#### Work order:
Which lines in the data below contain the word "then"? Copy each of them.

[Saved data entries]
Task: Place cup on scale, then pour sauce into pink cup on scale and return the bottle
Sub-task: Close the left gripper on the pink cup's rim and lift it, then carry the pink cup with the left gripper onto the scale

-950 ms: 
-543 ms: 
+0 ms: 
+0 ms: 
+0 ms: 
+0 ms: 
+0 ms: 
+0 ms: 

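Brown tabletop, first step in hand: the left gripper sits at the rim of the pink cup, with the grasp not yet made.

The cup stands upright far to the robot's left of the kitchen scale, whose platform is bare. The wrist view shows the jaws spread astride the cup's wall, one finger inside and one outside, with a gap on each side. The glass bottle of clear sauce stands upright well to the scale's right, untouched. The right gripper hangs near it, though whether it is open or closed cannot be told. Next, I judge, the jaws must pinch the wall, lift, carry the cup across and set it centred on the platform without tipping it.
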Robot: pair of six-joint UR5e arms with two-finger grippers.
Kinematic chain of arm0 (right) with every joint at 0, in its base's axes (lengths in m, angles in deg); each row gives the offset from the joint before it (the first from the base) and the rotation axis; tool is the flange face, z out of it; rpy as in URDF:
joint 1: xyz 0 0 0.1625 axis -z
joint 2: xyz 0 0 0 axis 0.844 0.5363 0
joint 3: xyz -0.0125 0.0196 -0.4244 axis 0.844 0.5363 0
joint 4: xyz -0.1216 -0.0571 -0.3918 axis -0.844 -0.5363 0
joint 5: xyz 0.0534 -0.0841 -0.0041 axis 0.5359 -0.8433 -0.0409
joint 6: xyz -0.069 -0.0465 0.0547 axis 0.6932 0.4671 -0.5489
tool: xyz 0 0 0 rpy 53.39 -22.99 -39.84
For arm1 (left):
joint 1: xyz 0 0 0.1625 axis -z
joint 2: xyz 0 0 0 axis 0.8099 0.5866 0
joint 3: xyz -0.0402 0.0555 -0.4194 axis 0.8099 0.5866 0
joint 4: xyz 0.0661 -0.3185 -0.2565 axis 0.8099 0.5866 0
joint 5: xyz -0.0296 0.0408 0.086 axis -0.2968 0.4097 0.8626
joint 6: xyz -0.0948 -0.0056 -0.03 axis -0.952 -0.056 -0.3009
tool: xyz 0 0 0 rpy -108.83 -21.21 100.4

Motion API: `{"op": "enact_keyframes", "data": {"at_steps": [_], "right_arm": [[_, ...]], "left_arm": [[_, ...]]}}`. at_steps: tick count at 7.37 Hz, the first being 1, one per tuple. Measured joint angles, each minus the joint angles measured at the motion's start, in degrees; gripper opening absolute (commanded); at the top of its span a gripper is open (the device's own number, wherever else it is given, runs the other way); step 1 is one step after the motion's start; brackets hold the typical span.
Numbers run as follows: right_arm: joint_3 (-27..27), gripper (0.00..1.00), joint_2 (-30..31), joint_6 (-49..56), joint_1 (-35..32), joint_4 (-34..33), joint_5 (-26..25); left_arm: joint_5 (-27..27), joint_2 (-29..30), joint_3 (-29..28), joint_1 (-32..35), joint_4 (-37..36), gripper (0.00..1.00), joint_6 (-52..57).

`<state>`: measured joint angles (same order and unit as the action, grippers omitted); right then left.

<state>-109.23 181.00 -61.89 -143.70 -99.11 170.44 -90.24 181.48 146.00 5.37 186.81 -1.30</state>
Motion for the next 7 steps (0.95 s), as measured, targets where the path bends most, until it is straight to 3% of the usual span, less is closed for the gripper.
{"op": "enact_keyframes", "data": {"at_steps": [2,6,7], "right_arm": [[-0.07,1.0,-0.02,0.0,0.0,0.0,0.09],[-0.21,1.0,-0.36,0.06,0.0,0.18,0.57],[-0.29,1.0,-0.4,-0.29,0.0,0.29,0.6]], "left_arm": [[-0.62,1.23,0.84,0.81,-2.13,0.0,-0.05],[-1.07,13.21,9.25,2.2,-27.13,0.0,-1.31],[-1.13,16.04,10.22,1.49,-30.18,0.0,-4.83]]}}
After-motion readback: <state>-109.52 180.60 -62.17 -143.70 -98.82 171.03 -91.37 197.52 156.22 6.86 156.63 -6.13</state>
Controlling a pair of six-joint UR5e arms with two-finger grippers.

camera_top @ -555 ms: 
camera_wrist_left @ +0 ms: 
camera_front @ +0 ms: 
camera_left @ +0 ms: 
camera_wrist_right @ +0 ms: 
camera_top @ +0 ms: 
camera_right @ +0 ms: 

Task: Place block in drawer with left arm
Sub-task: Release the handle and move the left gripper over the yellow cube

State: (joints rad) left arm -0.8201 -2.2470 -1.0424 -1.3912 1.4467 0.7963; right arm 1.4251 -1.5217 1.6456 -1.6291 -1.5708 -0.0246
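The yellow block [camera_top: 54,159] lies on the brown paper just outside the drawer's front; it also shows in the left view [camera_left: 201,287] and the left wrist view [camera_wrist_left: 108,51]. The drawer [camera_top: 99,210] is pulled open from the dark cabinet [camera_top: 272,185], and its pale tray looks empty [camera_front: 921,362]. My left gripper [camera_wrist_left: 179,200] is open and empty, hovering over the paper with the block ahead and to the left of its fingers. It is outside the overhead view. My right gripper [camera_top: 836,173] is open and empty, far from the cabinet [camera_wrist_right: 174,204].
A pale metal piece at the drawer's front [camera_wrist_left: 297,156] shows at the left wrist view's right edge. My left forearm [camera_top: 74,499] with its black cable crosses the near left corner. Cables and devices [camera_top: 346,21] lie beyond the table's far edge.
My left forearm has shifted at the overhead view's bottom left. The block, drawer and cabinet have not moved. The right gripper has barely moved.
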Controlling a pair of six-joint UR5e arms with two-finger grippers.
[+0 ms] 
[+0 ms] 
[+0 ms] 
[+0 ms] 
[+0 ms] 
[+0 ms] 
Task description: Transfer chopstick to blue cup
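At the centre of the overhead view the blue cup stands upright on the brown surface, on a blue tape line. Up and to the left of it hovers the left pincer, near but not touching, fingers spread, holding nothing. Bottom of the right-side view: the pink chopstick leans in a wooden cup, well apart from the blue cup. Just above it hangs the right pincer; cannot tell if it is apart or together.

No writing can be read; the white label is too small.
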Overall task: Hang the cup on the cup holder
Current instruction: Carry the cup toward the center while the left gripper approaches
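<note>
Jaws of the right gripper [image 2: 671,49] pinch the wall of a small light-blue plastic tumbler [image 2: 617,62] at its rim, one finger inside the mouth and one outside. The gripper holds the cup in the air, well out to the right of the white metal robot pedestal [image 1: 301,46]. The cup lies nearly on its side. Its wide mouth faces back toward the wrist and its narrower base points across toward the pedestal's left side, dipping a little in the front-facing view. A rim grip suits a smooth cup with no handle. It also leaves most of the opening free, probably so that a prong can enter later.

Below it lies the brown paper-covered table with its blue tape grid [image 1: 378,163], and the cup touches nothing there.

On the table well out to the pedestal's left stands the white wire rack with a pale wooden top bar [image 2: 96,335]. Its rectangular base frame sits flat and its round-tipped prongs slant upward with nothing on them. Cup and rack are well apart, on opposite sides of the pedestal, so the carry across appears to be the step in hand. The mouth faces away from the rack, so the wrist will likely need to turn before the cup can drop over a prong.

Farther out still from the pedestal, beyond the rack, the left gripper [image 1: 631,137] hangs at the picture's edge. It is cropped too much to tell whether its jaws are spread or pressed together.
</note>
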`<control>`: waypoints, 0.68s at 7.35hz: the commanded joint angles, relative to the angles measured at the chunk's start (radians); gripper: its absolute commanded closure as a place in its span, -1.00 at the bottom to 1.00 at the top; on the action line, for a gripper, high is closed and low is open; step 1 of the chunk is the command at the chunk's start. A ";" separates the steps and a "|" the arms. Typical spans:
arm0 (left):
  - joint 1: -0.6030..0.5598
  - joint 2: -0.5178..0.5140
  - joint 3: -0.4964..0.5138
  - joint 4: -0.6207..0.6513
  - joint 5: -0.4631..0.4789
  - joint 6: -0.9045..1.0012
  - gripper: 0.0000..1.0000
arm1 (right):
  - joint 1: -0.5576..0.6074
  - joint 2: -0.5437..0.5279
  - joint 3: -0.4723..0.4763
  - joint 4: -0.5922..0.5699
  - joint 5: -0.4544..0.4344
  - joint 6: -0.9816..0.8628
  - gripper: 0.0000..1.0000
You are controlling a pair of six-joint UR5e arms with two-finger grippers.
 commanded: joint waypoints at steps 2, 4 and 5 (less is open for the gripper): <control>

#### Written answer:
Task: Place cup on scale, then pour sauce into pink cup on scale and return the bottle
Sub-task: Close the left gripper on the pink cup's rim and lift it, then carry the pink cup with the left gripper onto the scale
`<state>`: measured joint angles (same order and unit as the action, grippers omitted); right then left.

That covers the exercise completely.